Sydney church stabbing declared a ‘terrorist act’

Authorities have designated a knife attack at a Sydney church as a terrorist act. At least four people, including Bishop Mar Mari Emmanuel, were injured during a service at Christ the Good Shepherd Church in the suburb of Wakeley. Police arrested a 15-year-old boy at the scene and said they were forced to hold him at the church for his own safety after a crowd gathered outside, demanding the attacker be brought out. It was the second major stabbing in just three days after six people were killed at Westfield Bondi Junction on Saturday. Speaking to the ABC, NSW Premier Chris Minns said the stabbing was a “terrorist act”.
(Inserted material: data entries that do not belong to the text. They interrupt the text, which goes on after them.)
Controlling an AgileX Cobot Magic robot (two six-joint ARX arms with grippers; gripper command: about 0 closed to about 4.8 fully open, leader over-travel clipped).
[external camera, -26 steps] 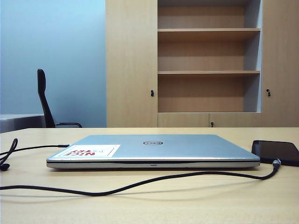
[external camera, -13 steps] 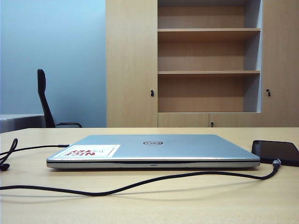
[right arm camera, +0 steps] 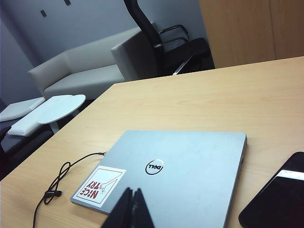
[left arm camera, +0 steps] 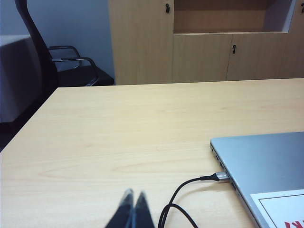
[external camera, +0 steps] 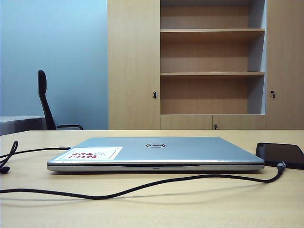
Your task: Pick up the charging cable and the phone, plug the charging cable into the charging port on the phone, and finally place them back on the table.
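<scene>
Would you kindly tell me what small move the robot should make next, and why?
Probably open the right pincer, which hovers shut over the laptop, and ease it toward the phone. Both it and the left pincer, shut above the table near the charging cable, hold nothing; phone and cable lie on the table.

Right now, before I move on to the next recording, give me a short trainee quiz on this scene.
1. True or false: the silver laptop stands open.
2. In the exterior view, the phone lies: A) on top of the laptop, B) on the table right of the laptop, C) left of the laptop.
3. The left tool hovers over the table beside the charging cable; the right tool hovers over the laptop. How do their jaws stand, and what do they hold?
Key: 1 false, the lid is closed. 2 B. 3 both shut, holding nothing.
</scene>
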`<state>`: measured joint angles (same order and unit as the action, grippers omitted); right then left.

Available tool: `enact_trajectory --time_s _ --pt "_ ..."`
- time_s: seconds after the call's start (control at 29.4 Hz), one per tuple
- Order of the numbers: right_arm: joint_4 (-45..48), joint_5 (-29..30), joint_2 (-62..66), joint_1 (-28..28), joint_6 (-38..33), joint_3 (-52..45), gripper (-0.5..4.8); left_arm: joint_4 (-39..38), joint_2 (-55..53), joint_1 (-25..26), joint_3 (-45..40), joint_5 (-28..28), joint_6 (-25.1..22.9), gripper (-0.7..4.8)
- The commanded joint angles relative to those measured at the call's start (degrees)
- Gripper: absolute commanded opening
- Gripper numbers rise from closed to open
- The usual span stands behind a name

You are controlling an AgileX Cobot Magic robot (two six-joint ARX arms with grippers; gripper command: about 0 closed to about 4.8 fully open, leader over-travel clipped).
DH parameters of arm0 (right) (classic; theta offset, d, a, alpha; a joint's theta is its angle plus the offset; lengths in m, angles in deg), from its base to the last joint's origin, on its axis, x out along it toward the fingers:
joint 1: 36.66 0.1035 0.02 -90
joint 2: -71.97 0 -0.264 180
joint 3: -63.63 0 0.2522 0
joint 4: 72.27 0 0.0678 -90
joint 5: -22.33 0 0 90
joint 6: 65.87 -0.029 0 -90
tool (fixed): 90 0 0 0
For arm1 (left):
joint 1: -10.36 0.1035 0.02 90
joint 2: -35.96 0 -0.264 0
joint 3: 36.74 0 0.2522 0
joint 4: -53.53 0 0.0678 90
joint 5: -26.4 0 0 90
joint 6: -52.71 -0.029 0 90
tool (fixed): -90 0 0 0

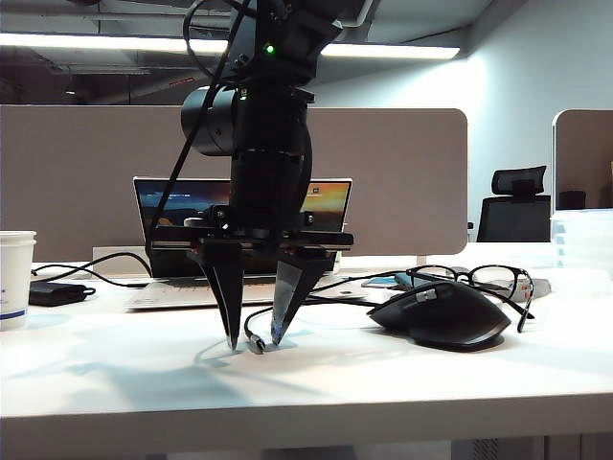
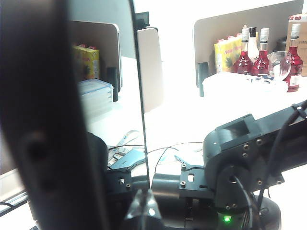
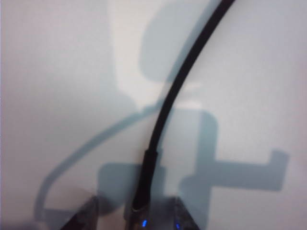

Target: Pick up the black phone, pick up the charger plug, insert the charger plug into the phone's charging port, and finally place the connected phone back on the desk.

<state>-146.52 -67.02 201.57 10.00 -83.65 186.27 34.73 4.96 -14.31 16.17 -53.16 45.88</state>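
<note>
Nearest the exterior camera, the wide smooth white desk [image 1: 115,383] fills the lower frame, its thick front edge along the bottom. At centre frame the right gripper [image 1: 254,340] points straight down, its two dark tapered fingers spread, tips at the desk surface either side of the charger plug [image 1: 257,345], a small connector ending a thin black cable [image 1: 326,287] that trails away to the right. The right wrist view confirms this: the plug's black housing [image 3: 146,177] lies between the two fingertips, not yet pinched. The left gripper is pressed shut; in its wrist view a flat black glossy slab, judged to be the black phone [image 2: 43,120], stands edge-up at left of frame, apparently held, though the grip itself is hidden. Right of centre in the exterior view rest a humped black mouse [image 1: 445,314] and black-rimmed spectacles [image 1: 474,280]. Assessment: phone pick-up appears done; plug pick-up is in hand; insertion and return of the phone remain.
</note>
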Motion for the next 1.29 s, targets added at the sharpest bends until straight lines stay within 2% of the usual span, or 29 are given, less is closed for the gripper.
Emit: enact_trajectory --time_s 0.03,0.17,0.2,0.31,0.37,1.09,1.29 --pt "0.5 -0.5 -0.2 0.1 -0.4 -0.7 2.02 2.6 0.2 -0.1 0.6 0.3 0.0 -0.06" --pt "0.4 -0.6 -0.2 0.1 -0.4 -0.7 1.98 2.6 0.2 -0.1 0.6 0.3 0.0 -0.06" --pt "0.5 -0.6 -0.2 0.1 -0.4 -0.7 1.82 2.6 0.2 -0.1 0.6 0.3 0.0 -0.06" --pt "0.3 -0.7 -0.2 0.1 -0.4 -0.7 0.28 2.6 0.2 -0.1 0.6 0.3 0.0 -0.06" --pt "0.3 -0.7 -0.2 0.1 -0.4 -0.7 -0.03 2.6 0.2 -0.1 0.6 0.3 0.0 -0.06" --pt "-1.0 0.0 -4.3 -1.3 3.7 -0.2 -0.02 2.5 0.2 -0.1 0.6 0.3 0.0 -0.06" --pt "-1.4 5.9 -9.1 -3.4 4.8 -0.2 -0.02 2.2 0.2 -0.1 0.6 0.3 0.0 -0.06"
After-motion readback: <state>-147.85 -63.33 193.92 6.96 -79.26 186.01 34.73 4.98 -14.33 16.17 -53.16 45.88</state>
Mass brawl breaks out in Georgian parliament

A massive brawl happened inside the Georgian Parliament on Monday, during heated discussions over a law deemed Russian-esque by critics. The legislation under debate will compel media and non-commercial organisations to register as being under foreign influence if they receive more than 20 per cent of their budget from abroad. Hundreds of protesters have been rallying outside Parliament while it discussed the law in the juridical committee.

Great Barrier Reef suffers most severe coral bleaching

The Great Barrier Reef, the colorful and iconic natural wonder off the coast of Australia that spans an area of 344,400 square kilometres, is suffering potentially unprecedented bleaching due to climate change. Bleaching occurs when coral become stressed due to high temperatures or lack of nutrients and expel the algae that live symbiotically within it. This causes it to turn a pale, bone-white colour and eventually kills the coral. More than half of the 1,000 reefs analysed (out of more than 2,900 in total) had different levels of bleaching.